* [Work to complete] For the word "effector", state how many lines of the data include it. Respond with the number only.

*** Information supplied Section Begins ***

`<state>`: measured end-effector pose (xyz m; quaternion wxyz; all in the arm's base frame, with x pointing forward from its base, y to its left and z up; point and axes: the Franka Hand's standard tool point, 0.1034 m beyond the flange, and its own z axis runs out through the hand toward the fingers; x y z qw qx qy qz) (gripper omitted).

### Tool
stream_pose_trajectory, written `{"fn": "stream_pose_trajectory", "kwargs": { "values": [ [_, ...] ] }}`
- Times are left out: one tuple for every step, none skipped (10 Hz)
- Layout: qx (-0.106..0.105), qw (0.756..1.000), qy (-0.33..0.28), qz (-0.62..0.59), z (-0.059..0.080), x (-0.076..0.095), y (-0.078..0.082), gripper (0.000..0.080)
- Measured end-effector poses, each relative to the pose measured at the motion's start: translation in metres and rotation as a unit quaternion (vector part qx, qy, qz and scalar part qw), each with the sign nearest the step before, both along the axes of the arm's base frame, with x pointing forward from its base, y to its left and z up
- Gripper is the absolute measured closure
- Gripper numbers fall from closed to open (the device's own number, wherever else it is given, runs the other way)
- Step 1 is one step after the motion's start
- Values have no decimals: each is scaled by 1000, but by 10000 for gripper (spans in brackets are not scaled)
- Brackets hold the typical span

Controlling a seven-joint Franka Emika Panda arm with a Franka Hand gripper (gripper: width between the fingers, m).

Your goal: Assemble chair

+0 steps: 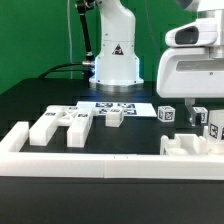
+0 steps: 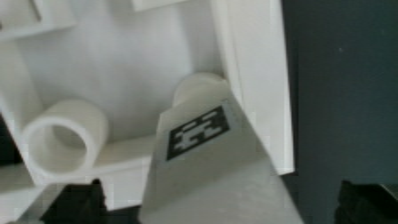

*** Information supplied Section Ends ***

* [Written solution] 2